Risk must be acceptable in Iraq
US president Barack Obama made an unannounced visit to Baghdad on 7 April, the day after the Iraqi capital had suffered its worst day of violence for almost two years. Seven car bombings and sporadic street battles followed the arrest of Sunni militia members deemed outlaws by the government.
The incidents serve as another reminder of how febrile Iraqi society remains, and of the political tensions that still simmer within government. Security has improved dramatically since 2007. The country’s economic recovery depends on this improvement continuing.
Major projects are now coming on stream, offering an overdue influx of foreign cash and expertise, and critical job opportunities for Iraqis thanks to the country’s better security. At the same time, new bodies such as the National Investment Commission are making it easier for international groups to enter and navigate the market.

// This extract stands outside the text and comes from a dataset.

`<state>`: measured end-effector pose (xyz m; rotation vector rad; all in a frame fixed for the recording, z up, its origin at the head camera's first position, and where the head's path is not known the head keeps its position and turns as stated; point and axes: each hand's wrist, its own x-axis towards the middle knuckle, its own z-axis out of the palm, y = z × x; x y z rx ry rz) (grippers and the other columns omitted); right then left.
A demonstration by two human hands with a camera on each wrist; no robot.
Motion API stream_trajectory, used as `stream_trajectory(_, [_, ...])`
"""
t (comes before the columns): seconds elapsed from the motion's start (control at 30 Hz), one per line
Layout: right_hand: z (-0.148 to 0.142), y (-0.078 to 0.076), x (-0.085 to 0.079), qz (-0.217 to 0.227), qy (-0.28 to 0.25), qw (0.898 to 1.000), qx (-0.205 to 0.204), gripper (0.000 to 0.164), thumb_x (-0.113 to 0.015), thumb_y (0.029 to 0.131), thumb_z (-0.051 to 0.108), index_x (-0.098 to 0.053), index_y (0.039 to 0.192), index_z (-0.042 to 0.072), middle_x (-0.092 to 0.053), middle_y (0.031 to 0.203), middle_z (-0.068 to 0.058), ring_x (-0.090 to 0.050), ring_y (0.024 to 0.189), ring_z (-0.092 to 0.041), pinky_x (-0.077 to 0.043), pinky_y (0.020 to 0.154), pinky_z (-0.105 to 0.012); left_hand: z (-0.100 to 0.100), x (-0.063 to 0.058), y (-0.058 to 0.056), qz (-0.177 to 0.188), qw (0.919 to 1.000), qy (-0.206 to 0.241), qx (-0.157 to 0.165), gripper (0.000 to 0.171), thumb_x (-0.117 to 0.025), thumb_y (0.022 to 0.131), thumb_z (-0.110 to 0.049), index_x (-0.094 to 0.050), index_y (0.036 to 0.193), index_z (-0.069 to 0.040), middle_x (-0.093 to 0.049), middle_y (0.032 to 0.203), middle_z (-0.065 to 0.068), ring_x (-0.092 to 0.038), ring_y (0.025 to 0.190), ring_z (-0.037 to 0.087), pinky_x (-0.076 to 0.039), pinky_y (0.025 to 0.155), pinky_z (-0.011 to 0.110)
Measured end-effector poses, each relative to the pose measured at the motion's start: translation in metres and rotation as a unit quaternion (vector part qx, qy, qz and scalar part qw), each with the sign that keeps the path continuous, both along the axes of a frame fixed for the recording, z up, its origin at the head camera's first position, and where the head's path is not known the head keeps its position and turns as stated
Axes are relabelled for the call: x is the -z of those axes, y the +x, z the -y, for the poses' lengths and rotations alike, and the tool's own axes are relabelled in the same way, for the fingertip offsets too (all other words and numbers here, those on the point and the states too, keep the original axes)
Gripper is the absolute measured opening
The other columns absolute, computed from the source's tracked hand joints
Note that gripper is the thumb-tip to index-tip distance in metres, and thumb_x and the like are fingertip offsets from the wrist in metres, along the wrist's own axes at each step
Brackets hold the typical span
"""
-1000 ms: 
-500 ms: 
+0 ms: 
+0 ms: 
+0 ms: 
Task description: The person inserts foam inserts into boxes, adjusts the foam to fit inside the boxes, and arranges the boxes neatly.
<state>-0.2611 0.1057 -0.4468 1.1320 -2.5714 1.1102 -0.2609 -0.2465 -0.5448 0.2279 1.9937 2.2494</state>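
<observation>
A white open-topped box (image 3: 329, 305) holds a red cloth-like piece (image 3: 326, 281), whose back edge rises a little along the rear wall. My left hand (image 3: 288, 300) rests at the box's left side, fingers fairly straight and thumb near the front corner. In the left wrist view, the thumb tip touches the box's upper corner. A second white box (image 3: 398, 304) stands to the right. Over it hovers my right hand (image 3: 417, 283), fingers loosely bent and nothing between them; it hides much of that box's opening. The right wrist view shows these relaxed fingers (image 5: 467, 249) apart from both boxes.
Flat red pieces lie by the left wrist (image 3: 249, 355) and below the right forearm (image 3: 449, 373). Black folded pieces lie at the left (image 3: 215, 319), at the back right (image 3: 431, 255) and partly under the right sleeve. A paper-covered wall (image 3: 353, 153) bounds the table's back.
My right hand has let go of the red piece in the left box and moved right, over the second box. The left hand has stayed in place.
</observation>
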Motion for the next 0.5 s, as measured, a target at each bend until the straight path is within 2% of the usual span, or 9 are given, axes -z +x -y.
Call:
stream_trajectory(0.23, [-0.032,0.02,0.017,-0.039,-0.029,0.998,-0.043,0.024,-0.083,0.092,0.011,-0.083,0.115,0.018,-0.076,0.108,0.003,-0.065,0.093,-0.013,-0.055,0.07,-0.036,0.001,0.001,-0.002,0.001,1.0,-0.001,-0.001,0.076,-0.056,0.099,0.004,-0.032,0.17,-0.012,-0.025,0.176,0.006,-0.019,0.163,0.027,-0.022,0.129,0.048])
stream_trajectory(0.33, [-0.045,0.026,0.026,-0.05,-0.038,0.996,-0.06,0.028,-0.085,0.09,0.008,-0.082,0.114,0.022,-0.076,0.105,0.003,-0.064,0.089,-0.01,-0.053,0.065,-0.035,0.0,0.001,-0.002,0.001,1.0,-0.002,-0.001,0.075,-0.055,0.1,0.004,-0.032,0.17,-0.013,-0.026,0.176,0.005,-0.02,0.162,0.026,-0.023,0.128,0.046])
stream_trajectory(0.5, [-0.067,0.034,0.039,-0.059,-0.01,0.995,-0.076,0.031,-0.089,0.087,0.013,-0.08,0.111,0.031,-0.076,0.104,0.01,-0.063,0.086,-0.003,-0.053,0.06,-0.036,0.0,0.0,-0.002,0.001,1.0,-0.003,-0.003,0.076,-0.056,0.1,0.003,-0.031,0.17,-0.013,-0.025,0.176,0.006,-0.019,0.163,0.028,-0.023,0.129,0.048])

The government is still deeply unpopular with large swathes of the population, but so far it has at least succeeded in preventing Iraq from being plundered for its resources following the invasion, as many had predicted. The balance to be struck between bringing in the investment needed from abroad and appearing to be a foreign stooge is not an easy one.
The elements that seek to divide Iraq will not be eradicated overnight, and tensions will rise further ahead of national elections this year. However, a steady increase in employment, business opportunities and quality of life for Iraqis will ensure that extremist elements have fewer disaffected locals to draw upon for support.
With the international projects market grinding to a halt, businesses are desperate to get into Iraq. Economic development and improving security must go hand-in-hand, however. Companies accept that the country is a high-risk, high-return market. The government’s main task is to ensure that this risk remains acceptable.